O sonho do próprio negócio se transformou em crise financeira para franqueados da Cacau Show de Samambaia. Após investir todas as economias na abertura de uma loja franqueada da marca de chocolates, empresários afirmam ter caído em esquema de desvios atribuído a uma ex-gerente da rede, Lilmara Neto Oliveira. Ela era responsável pelo gerenciamento administrativo e financeiro, atuando no fluxo de caixa e nos pagamentos. Atualmente, as vítimas estão sem faturamento, com o nome protestado em cartório, endividados com aluguel, funcionários e banco, e sem perspectiva clara de quando terão solução.
Em nota, a Cacau Show informou que identificou as irregularidades, desligou a colaboradora por justa causa, acionou as autoridades e encaminhou à Polícia Civil as informações reunidas durante a investigação interna. (Veja nota na íntegra ao final da matéria).
Como o valor teria sido desviado, as vítimas afirmam que continuaram recebendo cobranças e que a loja teve o fornecimento de produtos interrompido. Além disso, deixou de receber mercadorias para campanhas sazonais e acabou encerrando as atividades.
“Sem produtos não tem como funcionar. Por três meses seguidos, nosso faturamento foi zero.
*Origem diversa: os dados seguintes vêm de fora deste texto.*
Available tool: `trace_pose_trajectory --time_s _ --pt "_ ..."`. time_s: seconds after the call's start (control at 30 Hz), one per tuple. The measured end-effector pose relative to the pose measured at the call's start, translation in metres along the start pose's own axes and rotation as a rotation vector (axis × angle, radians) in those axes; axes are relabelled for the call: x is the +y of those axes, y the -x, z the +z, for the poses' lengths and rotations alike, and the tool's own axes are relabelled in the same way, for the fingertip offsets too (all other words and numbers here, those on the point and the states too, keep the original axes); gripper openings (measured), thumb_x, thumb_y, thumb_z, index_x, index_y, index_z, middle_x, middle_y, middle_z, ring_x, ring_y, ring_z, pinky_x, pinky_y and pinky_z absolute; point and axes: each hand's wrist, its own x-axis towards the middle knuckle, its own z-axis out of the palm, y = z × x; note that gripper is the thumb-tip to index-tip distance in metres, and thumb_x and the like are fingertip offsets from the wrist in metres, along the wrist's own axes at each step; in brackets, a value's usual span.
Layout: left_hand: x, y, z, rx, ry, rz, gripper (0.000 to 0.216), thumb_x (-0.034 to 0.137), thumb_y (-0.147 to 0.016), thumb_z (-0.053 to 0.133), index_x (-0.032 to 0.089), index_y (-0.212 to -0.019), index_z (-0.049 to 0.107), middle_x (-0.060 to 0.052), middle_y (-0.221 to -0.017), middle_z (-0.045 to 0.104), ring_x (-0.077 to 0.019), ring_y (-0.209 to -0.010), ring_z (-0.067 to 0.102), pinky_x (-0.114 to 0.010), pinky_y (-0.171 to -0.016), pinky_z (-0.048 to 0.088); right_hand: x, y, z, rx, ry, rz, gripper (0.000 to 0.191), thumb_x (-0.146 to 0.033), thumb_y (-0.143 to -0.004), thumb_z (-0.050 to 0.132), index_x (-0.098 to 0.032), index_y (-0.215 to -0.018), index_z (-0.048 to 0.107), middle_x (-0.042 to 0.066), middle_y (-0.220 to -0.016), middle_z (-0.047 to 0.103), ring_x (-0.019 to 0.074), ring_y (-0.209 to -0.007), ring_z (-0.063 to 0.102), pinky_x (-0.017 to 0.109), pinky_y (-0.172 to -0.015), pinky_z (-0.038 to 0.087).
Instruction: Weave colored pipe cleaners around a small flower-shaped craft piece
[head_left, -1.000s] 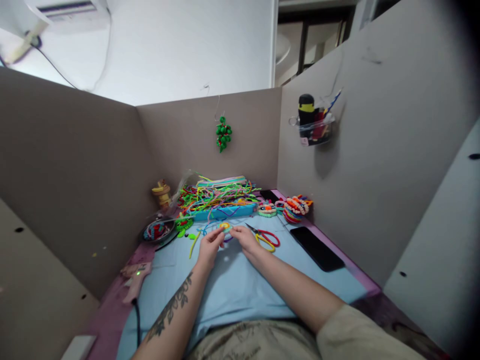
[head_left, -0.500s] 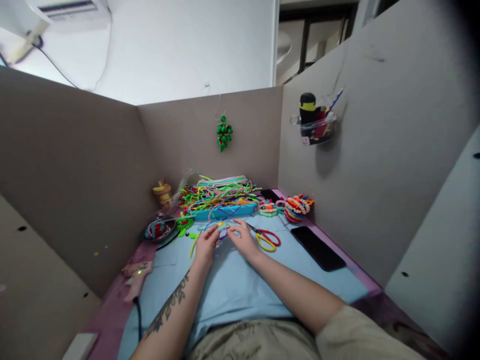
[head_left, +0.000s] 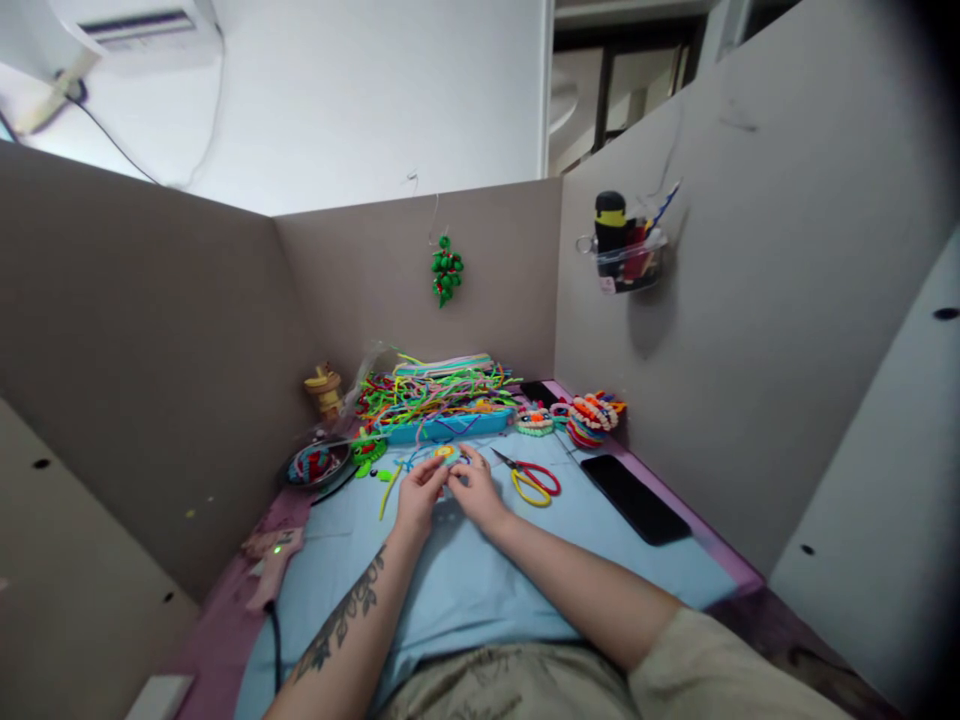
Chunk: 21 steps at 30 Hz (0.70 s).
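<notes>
My left hand (head_left: 418, 490) and my right hand (head_left: 475, 488) meet over the middle of the blue cloth, fingers pinched together. Between their fingertips is a small round pipe-cleaner piece (head_left: 445, 453), yellow and orange at its centre with pale blue about it. The fingers partly cover it, so its lower side is hidden. Red-and-yellow-handled scissors (head_left: 534, 480) lie just right of my right hand. Left of my left hand are a loose yellow-green pipe cleaner (head_left: 389, 492) and small bright green bits (head_left: 385, 476).
Behind the hands, a blue tray (head_left: 450, 428) overflows with pipe cleaners (head_left: 435, 388). A black phone (head_left: 634, 498) lies at right, finished pipe-cleaner figures (head_left: 592, 415) behind it. At left are a pink glue gun (head_left: 274, 568) with a cord and a dark round dish (head_left: 321, 466). Grey partitions enclose the table.
Both hands have drawn closer together. The round piece is now tipped up and shows its yellow and orange centre between the fingertips. The scissors have not moved on the cloth.
</notes>
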Motion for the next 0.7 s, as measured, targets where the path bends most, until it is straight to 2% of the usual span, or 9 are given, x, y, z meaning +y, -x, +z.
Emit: trace_pose_trajectory --time_s 0.3,0.47,0.53,0.7 --pt "-0.001 -0.001 -0.001 0.084 -0.049 0.057 0.047 0.036 -0.053 0.078 0.012 -0.092 0.067 -0.002 -0.066 0.064 -0.0073 -0.048 0.049 -0.019 -0.045 0.036 -0.004 0.002 -0.004 0.119 -0.112 -0.018 0.008 -0.021 -0.069 0.059 -0.021 -0.066 0.066 0.007 -0.12 0.046 0.0235 -0.114 0.041 0.039 -0.1 0.03" --pt "-0.003 -0.003 -0.005 0.121 -0.085 0.113 0.043 0.035 -0.054 0.077 0.013 -0.09 0.067 -0.007 -0.08 0.068 -0.0119 -0.059 0.058 -0.02 -0.049 0.041 -0.006 0.002 -0.009 0.053 -0.278 -0.011 0.007 -0.022 -0.071 0.056 -0.02 -0.068 0.063 0.007 -0.11 0.05 0.0203 -0.108 0.046 0.035 -0.099 0.032" --pt "-0.003 -0.004 -0.005 0.144 -0.087 0.124 0.04 0.033 -0.054 0.077 0.013 -0.086 0.067 -0.006 -0.079 0.069 -0.0128 -0.062 0.059 -0.021 -0.052 0.043 -0.007 0.001 -0.012 0.02 -0.312 -0.008 0.009 -0.024 -0.072 0.054 -0.02 -0.068 0.06 0.006 -0.106 0.05 0.0194 -0.104 0.048 0.034 -0.095 0.035" --pt "-0.001 -0.005 -0.005 0.216 -0.042 0.145 0.036 0.03 -0.049 0.08 0.013 -0.077 0.065 -0.004 -0.072 0.068 -0.0154 -0.067 0.062 -0.026 -0.065 0.047 -0.001 -0.012 -0.023 0.099 -0.234 -0.011 0.012 -0.024 -0.075 0.049 -0.019 -0.068 0.058 0.007 -0.101 0.049 0.0187 -0.097 0.049 0.031 -0.084 0.04"
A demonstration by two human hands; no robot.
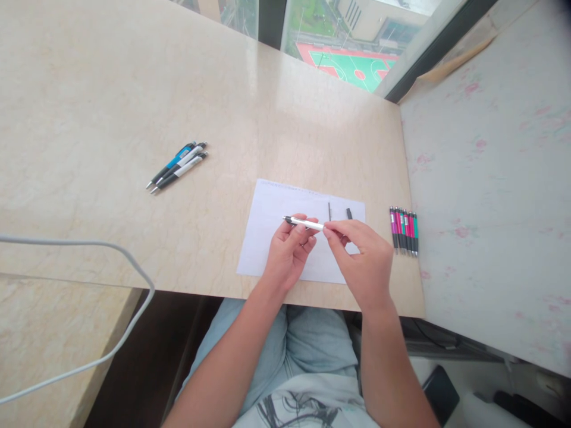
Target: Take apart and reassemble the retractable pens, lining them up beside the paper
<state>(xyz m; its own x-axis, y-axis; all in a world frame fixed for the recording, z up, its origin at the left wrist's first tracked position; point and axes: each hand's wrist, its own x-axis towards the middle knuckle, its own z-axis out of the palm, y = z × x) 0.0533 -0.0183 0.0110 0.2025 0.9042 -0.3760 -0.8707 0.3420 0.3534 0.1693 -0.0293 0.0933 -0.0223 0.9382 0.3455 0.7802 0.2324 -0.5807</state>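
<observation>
Above the sheet of paper (272, 205), my left hand (288, 252) grips a white pen barrel (310, 224) with a black clip end pointing left. The fingers of my right hand (363, 252) are pinched at the barrel's right end; whether they also hold some small part is hidden. A thin dark rod like a pen refill (329, 211) lies on the paper just beyond my right fingers. Beside it is a short black piece (349, 213) resembling a pen's grip section, partly covered by my right hand.
Several pens (178, 166), blue, white and black, lie in a bunch at the left. A row of pink, purple and green pens (404, 232) sits by the right wall (482, 196). A grey cable (129, 258) loops over the marble-patterned tabletop (111, 107) at lower left.
</observation>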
Em dezembro de 2025, recebemos o comunicado encerrando nossa operação”, lamentou o casal.
Os franqueados contam que investiram tudo o que tinham no negócio. “Hoje estamos sem renda, com dívidas e sem perspectiva clara de quando teremos uma solução”, relataram.
A defesa do casal afirma que a própria empresa reconheceu, por escrito, que os franqueados foram vítimas de um golpe praticado por uma ex-consultora e orientou o registro de boletim de ocorrência. Conforme relato da família, até o momento a situação não foi resolvida.
Enquanto aguardam solução definitiva, os empresários resumem o sentimento deixado pelo caso: “Não queremos destruir ninguém. Queremos apenas justiça”.
Investigação
O esquema de estelionato e fraude corporativa resultou em prejuízo superior a R$ 240 mil para empresários locais. A Polícia Civil do Distrito Federal (PCDF), por meio da 32ª Delegacia de Polícia de Samambaia, apura o caso. No centro das investigações está uma ex-funcionária que exercia o cargo de gerente de negócios da rede Cacau Show na região e que, segundo a apuração, utilizou a posição para desviar recursos e fraudar operações de franqueados do Distrito Federal e do Entorno.
Posicionamento da empresa:
Assim que identificado o caso, a companhia realizou uma apuração interna e desligou por justa causa a colaboradora envolvida, além de proativamente acionar as autoridades competentes com encaminhamento de evidências dos achados na auditoria.
A empresa também realizou a devolução integral dos valores desviados aos franqueados identificados como afetados e os orientou a registrarem um boletim de ocorrência. Ainda sobre este tema, a companhia reforçou junto à rede os procedimentos e canais oficiais para prevenir situações semelhantes.
O caso segue sob investigação policial, e a empresa permanece à disposição das autoridades para colaborar com a apuração dos fatos.